- [Assigned task] Establish how many lines below contain the string "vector". Respond with that number alone.

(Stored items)

○ ○ ○ ○ ○

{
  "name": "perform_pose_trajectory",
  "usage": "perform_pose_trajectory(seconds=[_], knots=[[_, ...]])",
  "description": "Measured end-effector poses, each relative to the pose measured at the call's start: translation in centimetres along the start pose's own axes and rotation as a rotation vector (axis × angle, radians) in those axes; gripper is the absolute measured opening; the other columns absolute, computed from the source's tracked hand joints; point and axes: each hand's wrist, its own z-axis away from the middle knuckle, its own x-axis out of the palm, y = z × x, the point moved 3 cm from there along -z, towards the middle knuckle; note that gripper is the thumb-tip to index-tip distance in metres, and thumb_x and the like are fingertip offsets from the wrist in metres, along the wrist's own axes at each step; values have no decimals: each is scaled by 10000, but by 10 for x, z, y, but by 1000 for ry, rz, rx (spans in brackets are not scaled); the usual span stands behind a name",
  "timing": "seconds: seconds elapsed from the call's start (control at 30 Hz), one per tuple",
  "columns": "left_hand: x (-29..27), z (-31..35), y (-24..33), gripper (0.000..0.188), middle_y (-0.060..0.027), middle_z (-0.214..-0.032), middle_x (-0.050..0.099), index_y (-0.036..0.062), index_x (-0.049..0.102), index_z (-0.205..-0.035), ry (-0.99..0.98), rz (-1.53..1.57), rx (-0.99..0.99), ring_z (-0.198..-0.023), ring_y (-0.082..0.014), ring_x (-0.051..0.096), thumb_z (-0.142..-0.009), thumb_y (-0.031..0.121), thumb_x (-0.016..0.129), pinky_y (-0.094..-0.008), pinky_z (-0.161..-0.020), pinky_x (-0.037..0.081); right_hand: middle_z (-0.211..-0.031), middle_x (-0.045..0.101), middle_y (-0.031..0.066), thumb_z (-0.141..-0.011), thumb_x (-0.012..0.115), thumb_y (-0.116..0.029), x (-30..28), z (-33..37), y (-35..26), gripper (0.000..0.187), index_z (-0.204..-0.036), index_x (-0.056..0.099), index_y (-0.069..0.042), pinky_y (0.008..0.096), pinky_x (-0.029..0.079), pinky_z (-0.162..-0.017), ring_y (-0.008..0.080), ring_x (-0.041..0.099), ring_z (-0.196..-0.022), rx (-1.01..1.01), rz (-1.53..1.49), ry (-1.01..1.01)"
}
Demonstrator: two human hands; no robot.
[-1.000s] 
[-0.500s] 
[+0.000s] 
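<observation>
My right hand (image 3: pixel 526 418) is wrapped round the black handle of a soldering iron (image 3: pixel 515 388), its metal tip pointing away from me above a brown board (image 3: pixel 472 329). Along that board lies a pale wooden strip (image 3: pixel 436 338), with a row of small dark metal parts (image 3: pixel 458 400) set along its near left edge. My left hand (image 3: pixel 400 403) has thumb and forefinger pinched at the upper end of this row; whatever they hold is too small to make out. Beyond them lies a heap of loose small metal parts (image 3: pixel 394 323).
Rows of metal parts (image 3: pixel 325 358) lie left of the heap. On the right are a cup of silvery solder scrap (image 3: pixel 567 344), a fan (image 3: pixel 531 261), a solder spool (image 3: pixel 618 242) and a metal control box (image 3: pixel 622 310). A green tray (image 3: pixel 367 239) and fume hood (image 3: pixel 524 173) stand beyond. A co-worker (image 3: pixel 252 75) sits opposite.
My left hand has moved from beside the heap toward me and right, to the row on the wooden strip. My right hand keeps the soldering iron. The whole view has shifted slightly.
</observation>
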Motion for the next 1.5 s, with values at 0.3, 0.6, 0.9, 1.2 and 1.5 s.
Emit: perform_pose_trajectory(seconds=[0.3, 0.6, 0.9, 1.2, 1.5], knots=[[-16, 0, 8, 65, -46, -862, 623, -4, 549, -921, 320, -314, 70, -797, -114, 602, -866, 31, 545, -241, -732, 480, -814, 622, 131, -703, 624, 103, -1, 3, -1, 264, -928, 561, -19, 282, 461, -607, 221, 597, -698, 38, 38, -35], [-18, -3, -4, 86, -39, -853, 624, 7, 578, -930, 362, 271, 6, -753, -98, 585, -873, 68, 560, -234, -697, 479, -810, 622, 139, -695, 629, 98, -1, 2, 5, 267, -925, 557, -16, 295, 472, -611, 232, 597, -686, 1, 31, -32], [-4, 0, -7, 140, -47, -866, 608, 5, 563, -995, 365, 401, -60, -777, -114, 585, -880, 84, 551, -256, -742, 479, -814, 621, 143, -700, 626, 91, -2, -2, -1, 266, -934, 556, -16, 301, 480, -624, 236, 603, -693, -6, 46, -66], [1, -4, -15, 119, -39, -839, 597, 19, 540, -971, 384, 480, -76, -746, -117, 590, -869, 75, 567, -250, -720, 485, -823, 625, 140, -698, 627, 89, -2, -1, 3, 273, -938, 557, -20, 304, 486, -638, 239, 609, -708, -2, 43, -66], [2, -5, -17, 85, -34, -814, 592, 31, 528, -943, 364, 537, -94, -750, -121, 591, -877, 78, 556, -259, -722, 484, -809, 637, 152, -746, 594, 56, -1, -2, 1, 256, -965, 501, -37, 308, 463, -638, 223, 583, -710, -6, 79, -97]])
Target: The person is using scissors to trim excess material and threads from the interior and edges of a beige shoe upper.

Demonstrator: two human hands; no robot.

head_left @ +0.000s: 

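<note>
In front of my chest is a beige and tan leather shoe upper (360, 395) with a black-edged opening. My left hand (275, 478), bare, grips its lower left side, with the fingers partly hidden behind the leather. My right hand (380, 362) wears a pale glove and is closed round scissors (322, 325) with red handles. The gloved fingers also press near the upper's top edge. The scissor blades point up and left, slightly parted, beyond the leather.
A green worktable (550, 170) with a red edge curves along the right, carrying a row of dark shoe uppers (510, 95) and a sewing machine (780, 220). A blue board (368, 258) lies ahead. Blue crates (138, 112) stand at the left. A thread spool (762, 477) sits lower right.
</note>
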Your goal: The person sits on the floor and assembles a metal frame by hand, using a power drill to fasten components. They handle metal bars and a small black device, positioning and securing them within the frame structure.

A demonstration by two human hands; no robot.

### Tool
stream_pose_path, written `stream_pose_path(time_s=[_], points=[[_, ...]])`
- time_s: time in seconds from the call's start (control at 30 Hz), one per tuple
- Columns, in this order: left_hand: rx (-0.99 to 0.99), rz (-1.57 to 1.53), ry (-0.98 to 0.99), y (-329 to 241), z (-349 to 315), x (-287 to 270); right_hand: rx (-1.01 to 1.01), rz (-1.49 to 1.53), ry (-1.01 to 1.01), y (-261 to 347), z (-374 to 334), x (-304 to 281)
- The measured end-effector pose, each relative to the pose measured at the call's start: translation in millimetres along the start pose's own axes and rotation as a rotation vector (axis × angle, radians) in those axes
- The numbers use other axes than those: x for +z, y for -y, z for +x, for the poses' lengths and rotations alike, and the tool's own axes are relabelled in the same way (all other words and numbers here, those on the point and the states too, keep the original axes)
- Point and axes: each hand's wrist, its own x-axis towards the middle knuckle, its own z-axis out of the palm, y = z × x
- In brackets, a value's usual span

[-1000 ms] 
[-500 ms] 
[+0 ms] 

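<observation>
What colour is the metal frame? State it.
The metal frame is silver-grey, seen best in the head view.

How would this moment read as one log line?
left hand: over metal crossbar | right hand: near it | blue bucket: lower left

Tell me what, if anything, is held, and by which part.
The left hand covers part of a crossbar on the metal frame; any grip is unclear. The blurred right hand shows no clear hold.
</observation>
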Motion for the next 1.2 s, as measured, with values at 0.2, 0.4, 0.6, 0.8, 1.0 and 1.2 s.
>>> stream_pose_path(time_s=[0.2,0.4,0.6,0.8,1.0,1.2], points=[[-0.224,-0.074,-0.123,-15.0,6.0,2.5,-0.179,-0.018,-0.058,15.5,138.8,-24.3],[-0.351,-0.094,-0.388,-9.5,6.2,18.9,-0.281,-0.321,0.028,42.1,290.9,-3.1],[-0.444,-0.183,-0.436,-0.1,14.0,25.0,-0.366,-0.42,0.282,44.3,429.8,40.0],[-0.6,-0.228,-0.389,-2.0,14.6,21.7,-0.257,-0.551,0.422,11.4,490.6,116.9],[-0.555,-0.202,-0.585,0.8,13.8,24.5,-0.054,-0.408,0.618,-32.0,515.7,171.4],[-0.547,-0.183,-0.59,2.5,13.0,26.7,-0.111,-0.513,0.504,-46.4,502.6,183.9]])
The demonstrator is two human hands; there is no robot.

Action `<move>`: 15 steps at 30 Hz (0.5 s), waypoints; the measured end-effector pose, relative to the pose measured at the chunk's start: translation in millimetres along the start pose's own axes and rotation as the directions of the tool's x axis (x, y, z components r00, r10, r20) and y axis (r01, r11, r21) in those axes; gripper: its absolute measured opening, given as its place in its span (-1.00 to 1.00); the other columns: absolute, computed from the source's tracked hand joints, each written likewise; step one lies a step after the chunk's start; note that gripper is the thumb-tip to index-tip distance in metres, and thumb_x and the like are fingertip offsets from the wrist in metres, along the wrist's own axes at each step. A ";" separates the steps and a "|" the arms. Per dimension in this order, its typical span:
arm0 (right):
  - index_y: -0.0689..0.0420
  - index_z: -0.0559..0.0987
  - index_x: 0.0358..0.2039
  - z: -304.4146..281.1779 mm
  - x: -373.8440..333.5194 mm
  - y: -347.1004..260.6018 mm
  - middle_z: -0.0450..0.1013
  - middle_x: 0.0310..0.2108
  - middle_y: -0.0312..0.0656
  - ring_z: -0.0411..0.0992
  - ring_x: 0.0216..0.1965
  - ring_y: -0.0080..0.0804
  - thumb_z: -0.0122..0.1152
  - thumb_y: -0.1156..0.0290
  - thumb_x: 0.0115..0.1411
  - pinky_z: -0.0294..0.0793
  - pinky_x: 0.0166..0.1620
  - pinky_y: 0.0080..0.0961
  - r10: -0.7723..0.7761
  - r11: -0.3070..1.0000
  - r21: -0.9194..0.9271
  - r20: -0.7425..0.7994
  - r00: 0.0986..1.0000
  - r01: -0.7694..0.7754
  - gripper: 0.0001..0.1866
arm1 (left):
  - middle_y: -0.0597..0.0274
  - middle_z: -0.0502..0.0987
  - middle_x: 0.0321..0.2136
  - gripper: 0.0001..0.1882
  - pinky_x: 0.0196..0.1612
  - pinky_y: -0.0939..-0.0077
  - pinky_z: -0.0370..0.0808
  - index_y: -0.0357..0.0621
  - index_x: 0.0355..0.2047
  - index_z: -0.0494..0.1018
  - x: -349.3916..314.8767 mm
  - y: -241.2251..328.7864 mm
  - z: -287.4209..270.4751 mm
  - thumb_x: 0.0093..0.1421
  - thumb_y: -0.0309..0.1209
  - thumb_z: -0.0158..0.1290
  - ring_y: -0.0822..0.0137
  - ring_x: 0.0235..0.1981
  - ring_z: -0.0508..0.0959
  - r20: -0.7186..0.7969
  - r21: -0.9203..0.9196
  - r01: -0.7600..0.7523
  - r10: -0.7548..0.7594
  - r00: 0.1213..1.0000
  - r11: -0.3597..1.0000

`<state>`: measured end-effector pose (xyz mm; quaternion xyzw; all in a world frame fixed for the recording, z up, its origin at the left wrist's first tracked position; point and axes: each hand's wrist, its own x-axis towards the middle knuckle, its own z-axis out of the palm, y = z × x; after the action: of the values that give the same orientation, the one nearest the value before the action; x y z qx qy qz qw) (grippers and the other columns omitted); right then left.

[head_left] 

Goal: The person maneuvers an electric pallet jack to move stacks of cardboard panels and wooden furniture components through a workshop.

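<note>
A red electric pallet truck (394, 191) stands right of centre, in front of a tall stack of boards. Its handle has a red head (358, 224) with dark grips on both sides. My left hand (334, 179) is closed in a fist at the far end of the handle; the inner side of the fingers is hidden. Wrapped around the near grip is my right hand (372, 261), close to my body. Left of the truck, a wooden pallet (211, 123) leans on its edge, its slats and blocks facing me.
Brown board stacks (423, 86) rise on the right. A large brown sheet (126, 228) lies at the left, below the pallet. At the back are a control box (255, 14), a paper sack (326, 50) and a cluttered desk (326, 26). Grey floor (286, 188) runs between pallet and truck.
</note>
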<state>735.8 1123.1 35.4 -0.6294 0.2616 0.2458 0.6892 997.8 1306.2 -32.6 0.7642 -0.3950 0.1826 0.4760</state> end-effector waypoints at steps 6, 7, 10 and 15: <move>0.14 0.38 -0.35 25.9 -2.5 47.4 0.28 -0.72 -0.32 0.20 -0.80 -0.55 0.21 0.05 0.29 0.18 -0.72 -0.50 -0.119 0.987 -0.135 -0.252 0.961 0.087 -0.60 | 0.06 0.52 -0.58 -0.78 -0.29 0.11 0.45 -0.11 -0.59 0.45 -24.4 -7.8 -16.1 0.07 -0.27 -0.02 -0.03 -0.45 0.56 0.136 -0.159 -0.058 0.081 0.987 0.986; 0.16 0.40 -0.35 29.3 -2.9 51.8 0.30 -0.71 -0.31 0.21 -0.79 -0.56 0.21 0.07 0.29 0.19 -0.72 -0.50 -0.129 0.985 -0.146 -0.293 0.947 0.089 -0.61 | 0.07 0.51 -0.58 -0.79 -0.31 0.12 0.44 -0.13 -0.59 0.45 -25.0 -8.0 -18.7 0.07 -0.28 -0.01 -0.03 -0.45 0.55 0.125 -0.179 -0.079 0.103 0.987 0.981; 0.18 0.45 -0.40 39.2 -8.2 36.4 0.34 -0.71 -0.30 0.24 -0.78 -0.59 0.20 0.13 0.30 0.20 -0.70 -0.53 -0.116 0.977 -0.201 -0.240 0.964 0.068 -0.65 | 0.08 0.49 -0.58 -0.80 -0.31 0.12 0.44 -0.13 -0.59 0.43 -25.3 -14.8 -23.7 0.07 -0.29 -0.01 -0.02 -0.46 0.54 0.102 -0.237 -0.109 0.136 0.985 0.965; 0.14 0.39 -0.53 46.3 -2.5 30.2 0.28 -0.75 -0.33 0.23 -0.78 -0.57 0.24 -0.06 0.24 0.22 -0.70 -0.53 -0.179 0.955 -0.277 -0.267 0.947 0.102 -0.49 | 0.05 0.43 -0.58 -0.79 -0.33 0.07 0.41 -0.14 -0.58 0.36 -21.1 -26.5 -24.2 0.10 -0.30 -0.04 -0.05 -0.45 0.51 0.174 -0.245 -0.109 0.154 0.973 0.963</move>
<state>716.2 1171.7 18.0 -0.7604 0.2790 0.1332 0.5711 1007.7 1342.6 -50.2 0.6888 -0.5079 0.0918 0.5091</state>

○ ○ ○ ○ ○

- [Written solution] 2